弓道部の部員が集合。丹野さんは「人柄の良い部員ばかり。それぞれキャラが異なり、個性があって面白いです。和やかな雰囲気ですが、練習は結果を残すという緊張感を持って取り組んでいます」と紹介する。

勉強、サークル、アルバイト。
「忙しいけれど、充実の毎日」。

 高校時代も弓道部に所属していた丹野さんだが、大学入学当初は続けるつもりはなかったという。見学会や新入生歓迎会に参加し、部の雰囲気に魅力を感じたことや、高校時代の先輩が部員だったこともあり、「気付いたら入部していました」と笑う。「趣味ではなく、皆本気で弓道に取り組んでいるので、やりがいがあり、楽しいです」と夢中だ。
 工学部のキャンパスがある米沢市で一人暮らし。「遠征もあるので、アルバイトをしないと生活が厳しい」とアルバイトにも励む。丹野さん同様、アルバイトをしている部員は多いという。「統合主将になる前は週4日ぐらい勤務していましたが、今は部活動に力を入れているので出勤日は減らしています」と状況を語る。
 丹野さんは以前から花粉症持ちで、自分に効果的な薬をなかなか見つけられなかったこと、また、世界的に流行した新型コロナウイルスの特効薬がなかったことなどを目の当たりにし、高校時代に薬の重要性を痛感。「将来は医薬品の開発に関わる仕事をしたい」と考えるようになり、本学工学部化学・バイオ工学科を受験した。
 化学・バイオ工学科は1年生で幅広く工学の基礎を学び、2年生からバイオ化学工学コースまたは応用化学・化学工学コースのどちらかを選択する。丹野さんは夢の実現に向け、化学・バイオ工学科バイオ化学コースを選び、本学大学院への進学を目指している。
 「有機化学や化学物質、人体の循環の仕組みについての講義が特に面白いです。米沢キャンパスは研究設備が整っているので、大学院でより専門的なことを研究したいです」
本学を志望する後輩には「サークルに入った方が、大学生活は充実すると実感しています。忙しくなりますが、出会いの機会が増えます。自分は統合主将になったことで、さまざまなことが経験できています」とサークルへの入部を勧める。

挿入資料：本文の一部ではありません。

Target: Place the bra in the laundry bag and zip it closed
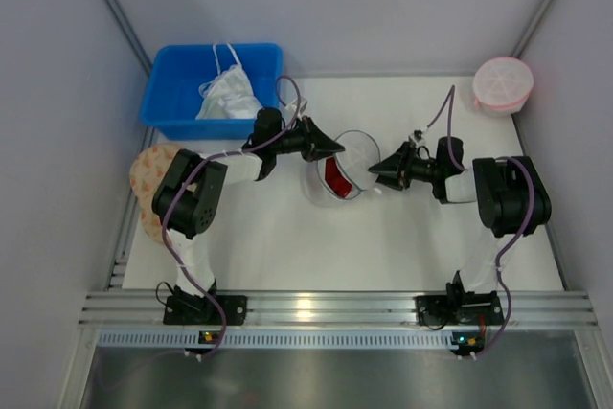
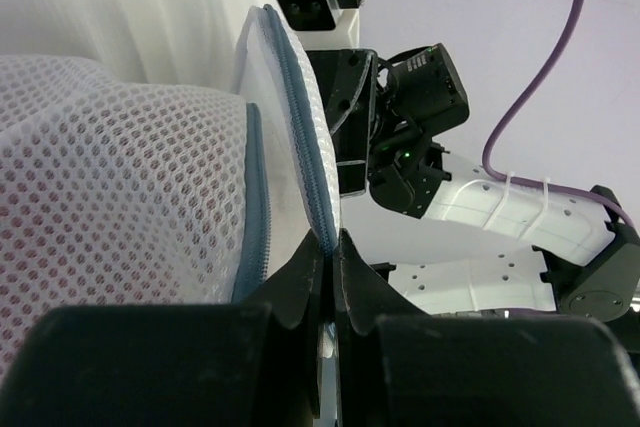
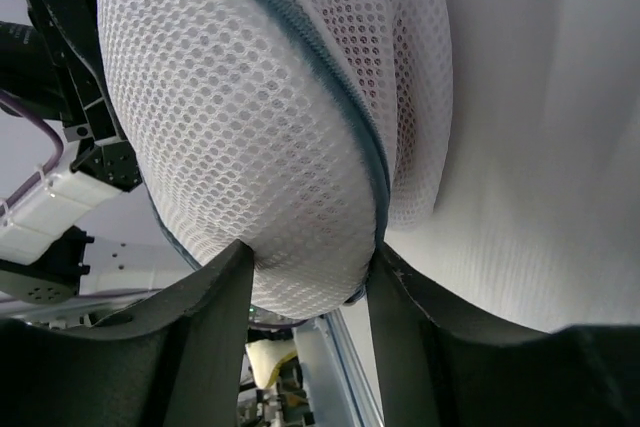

「勝ちにこだわりながら、楽しく活動できるサークルにしたいです。大学入学当初は弓道を続けるつもりはありませんでしたが、今は大学生活が充実しているので入部して良かったです」と丹野さん。

たんのかいと

たんのかいと●宮城県川崎町出身。工学部化学・バイオ工学科バイオ化学工学コース2年。2023年秋に弓道部統合主将・工学部主将に就任。将来は医薬品の研究や開発に関わる仕事を志望している。

※内容や所属等は2024年3月当時のものです。